The Biden plan also requires a long-term commitment from various parties. Realistically, it will take 10 years to fulfill the plan “if we really put our minds to it,” Edwards said.
Homeowners’ Consent
Further complicating matters is the fact that water systems alone can’t replace all the nation’s publicly and privately owned lead service lines, said Dianne VanDe Hei, CEO of the Association of Metropolitan Water Agencies.
That work “requires the consent and cooperation of the homeowner, who is typically responsible for the cost of replacing their privately-owned portion of the line,” she said.
Many water utilities offer assistance or payment plans to ease the costs on homeowners, but “ultimately the replacement of 100 percent of the nation’s lead service lines will require each and every homeowner with a privately-owned lead line to work with their local water system to accomplish the job,” VanDe Hei said.
Nevertheless, “getting serious about full replacement of lead service lines is long overdue,” Edwards said. “This has been a scourge in this country for over 100 years.”
States and localities are the primary owners of most of the nation’s infrastructure and have had to fund lead pipe replacements themselves for years, said Joseph Kane, a senior research associate at the Brookings Institution.
For them, “getting some greater certainty from Washington is a good thing,” Kane said.
The Biden plan will bring the most benefits to environmental justice communities, Edwards said.
“They’re spending a lot of money on bottled water and filters,” he said. “And they are the ones that can least afford it.
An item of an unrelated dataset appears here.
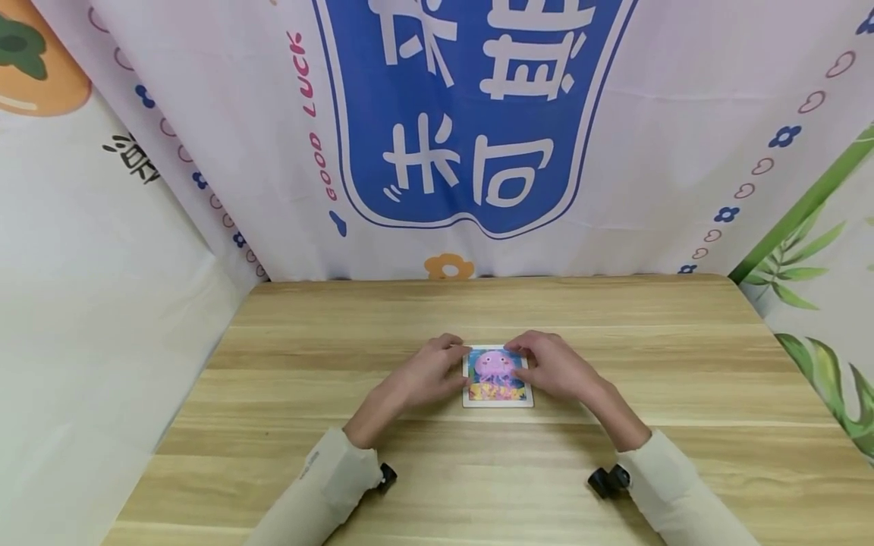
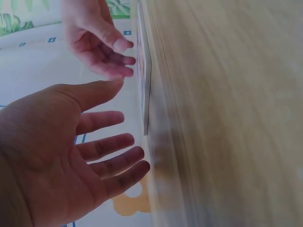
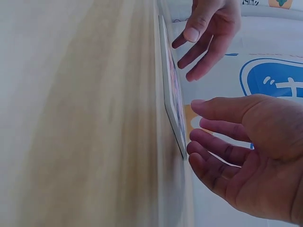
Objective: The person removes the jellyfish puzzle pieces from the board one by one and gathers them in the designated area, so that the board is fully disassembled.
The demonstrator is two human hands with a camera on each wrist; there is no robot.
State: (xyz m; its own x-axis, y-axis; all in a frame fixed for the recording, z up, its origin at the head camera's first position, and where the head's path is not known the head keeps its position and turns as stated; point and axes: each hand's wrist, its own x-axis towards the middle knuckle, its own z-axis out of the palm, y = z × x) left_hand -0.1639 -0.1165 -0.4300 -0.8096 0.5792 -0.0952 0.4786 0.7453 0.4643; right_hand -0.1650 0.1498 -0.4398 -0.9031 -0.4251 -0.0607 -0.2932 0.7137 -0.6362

This is a very serious societal problem that affects public health and undermines trust in one of our most basic necessities, which is drinking water.”
Courts, Congress Involved
Meanwhile, a group of states are seeking a federal appeals court’s review of the EPA’s latest regulations for lead and copper drinking water pipelines.
In December, the agency put out a rule to reduce the percentage of a water system’s lead pipes that must be replaced each year. Nine states and the District of Columbia asked the U.S. Court of Appeals for the District of Columbia Circuit to vacate certain aspects of the rule.
Lawmakers already have started work on legislation to invest in safer drinking water and replace harmful infrastructure.
House Energy and Commerce Democrats earlier this month unveiled a $300 billion infrastructure package (H.R. 1848) that includes language authorizing $22.5 billion over the next few years for replacing lead service lines in drinking water through the Drinking Water State Revolving Fund.
The Senate Environment and Public Works Committee on March 24 unanimously advanced the bipartisan Drinking Water and Wastewater Infrastructure Act of 2021 (S. 914), which would invest more than $35 billion in water resource development projects across the country, according to a summary of the bill. That legislation includes a provision to reauthorize EPA’s lead reduction projects grant program and increase its funding level to $100 million annually through fiscal year 2026.
The legislation is “so important to my home state,” said Sen. Tammy Duckworth (D-Ill.) during the markup. Illinois has “exponentially more lead water lines than any other state in the nation,” and “we are also a state that sees significant injustice when it comes to infrastructure and environmental injustice.”
Brookings’ Kane characterized the Biden plan as “positioning” in advance of congressional action.
“There’s a lot of good, needed investments in the infrastructure bill, but simply positioning the need to do this is different from actually getting it across the finish line,” he said.